> WHAT THIS TASK INVOLVES: Print exactly the lines from the one that contains "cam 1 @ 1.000" through the last line of the material, both included, and leave out all pictures.

> DATA PROVIDED:

---+---

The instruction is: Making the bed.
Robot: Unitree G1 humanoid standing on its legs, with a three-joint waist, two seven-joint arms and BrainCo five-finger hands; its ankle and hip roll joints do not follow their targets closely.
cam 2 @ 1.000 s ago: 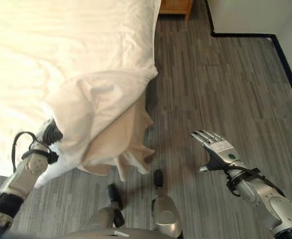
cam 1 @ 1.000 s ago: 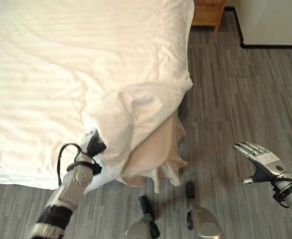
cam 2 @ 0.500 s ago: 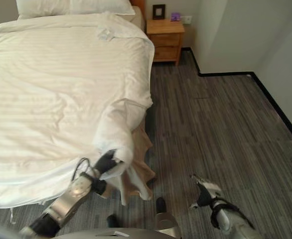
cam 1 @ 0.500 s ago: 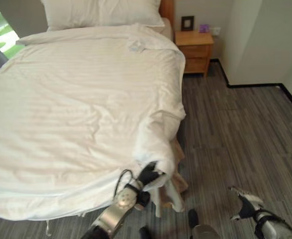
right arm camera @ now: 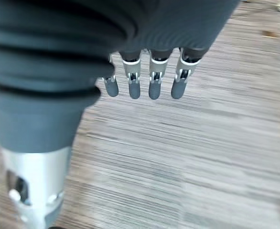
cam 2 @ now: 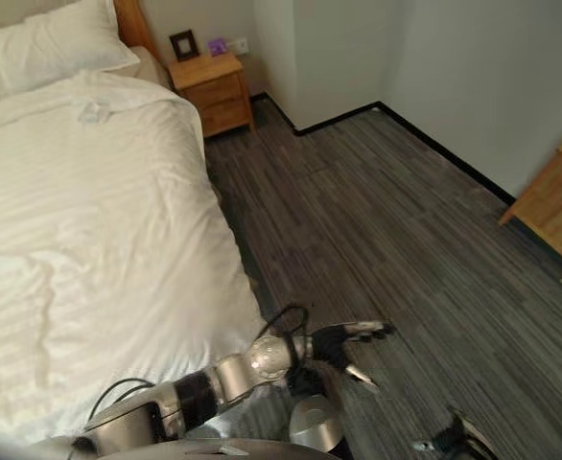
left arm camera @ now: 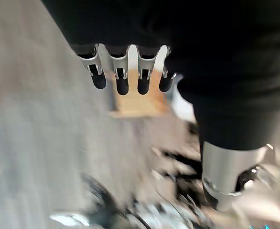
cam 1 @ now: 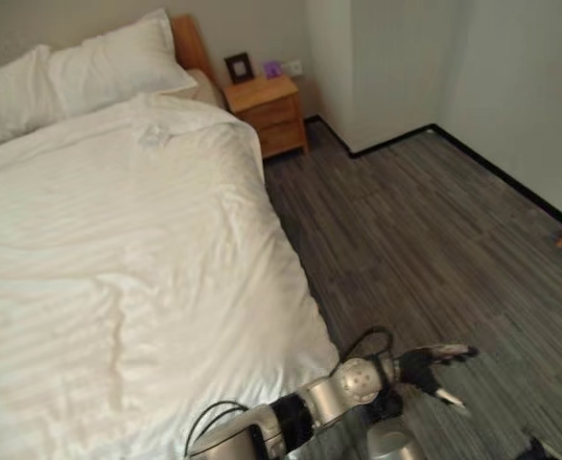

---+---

> RESPONSE AREA:
cam 1 @ 1.000 s ago: 
cam 2 @ 0.500 s ago: 
cam 1 @ 0.500 s ago: 
right arm camera @ now: 
cam 2 @ now: 
left arm camera @ now: 
cam 1 @ now: 

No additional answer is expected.